We investigate the fundamental time scales that characterise the statistics of fragmentation under homogeneous isotropic turbulence for air–water bubbly flows at moderate to large bubble Weber numbers, $We$ . We elucidate three time scales: $\tau _r$ , the characteristic age of bubbles when their subsequent statistics become stationary; $\tau _\ell$ , the expected lifetime of a bubble before further fragmentation; and $\tau _c$ , the expected time for the air within a bubble to reach the Hinze scale, radius $a_H$ , through the fragmentation cascade. The time scale $\tau _\ell$ is important to the population balance equation (PBE), $\tau _r$ is critical to evaluating the applicability of the PBE no-hysteresis assumption, and $\tau _c$ provides the characteristic time for fragmentation cascades to equilibrate.
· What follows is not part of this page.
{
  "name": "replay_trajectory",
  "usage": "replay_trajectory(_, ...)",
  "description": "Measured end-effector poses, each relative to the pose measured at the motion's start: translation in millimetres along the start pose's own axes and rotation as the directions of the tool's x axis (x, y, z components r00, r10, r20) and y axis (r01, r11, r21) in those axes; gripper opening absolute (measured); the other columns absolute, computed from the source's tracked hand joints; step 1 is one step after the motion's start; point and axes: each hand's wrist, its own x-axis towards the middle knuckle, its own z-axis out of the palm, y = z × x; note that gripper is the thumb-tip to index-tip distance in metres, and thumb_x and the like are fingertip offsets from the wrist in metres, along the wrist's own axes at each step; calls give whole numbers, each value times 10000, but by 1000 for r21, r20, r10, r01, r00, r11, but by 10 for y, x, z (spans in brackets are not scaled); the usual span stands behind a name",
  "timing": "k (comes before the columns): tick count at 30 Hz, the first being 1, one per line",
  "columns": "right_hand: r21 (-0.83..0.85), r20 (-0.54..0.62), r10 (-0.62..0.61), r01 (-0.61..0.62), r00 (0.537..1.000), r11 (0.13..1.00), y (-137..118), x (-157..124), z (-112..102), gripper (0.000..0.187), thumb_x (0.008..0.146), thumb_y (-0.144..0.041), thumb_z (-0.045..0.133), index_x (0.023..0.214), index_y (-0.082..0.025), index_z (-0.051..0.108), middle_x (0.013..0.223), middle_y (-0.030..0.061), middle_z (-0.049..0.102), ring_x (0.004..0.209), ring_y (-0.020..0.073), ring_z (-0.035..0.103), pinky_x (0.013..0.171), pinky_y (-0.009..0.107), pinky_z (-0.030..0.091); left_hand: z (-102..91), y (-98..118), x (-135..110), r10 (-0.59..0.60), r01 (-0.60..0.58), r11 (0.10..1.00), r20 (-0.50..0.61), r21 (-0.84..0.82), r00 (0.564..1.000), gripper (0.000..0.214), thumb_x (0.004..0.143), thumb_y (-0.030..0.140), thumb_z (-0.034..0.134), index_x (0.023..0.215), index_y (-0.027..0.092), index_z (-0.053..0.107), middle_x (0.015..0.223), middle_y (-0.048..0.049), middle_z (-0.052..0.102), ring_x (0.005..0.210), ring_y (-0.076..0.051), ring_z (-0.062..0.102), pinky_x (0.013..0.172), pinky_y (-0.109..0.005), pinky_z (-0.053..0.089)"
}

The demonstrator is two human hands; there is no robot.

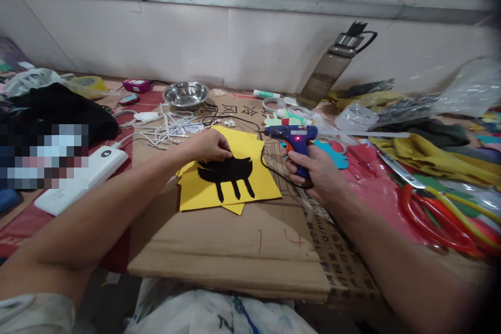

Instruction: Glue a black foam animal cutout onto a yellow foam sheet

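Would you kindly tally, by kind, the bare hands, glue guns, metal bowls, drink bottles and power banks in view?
Bare hands: 2 (left hand, right hand)
Blue pistol-shaped glue gun: 1
Round shiny metal bowl: 1
Tall translucent grey drink bottle: 1
White rectangular power bank: 1
Total: 6

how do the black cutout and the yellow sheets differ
The black cutout has an irregular outline with three narrow strips, while the yellow sheets have straight edges. The cutout is smaller; the sheets extend beyond it. The cutout lies on top, while the sheets lie beneath it on cardboard. Both look thin.
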Motion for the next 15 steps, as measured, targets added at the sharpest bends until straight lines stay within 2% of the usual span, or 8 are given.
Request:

By identifying a non-dimensionalised average speed $\bar {s}$ at which air moves through the cascade, we derive $\tau _c=C_\tau \varepsilon ^{-1/3} a^{2/3} (1-(a_{max}/a_H)^{-2/3})$ , where $C_\tau =1/\bar {s}$ and $a_{max}$ is the largest bubble radius in the cascade. While $\bar {s}$ is a function of PBE fragmentation statistics, which depend on the measurement interval $T$ , $\bar {s}$ itself is independent of $T$ for $\tau _r \ll T \ll \tau _c$ . We verify the $T$ -independence of $\bar {s}$ and its direct relationship to $\tau _c$ using Monte Carlo simulations. We perform direct numerical simulations (DNS) at moderate to large bubble Weber numbers, $We$ , to measure fragmentation statistics over a range of $T$ . We establish that non-stationary effects decay exponentially with $T$ , independent of $We$ , and provide $\tau _r=C_{r} \varepsilon ^{-1/3} a^{2/3}$ with $C_{r}\approx 0.11$ . This gives $\tau _r\ll \tau _\ell$ , validating the PBE no-hysteresis assumption. From DNS, we measure $\bar {s}$ and find that for large Weber numbers ( $We>30$ ), $C_{\tau }\approx 9$ . In addition to providing $\tau _c$ , this obtains a new constraint on fragmentation models for PBE.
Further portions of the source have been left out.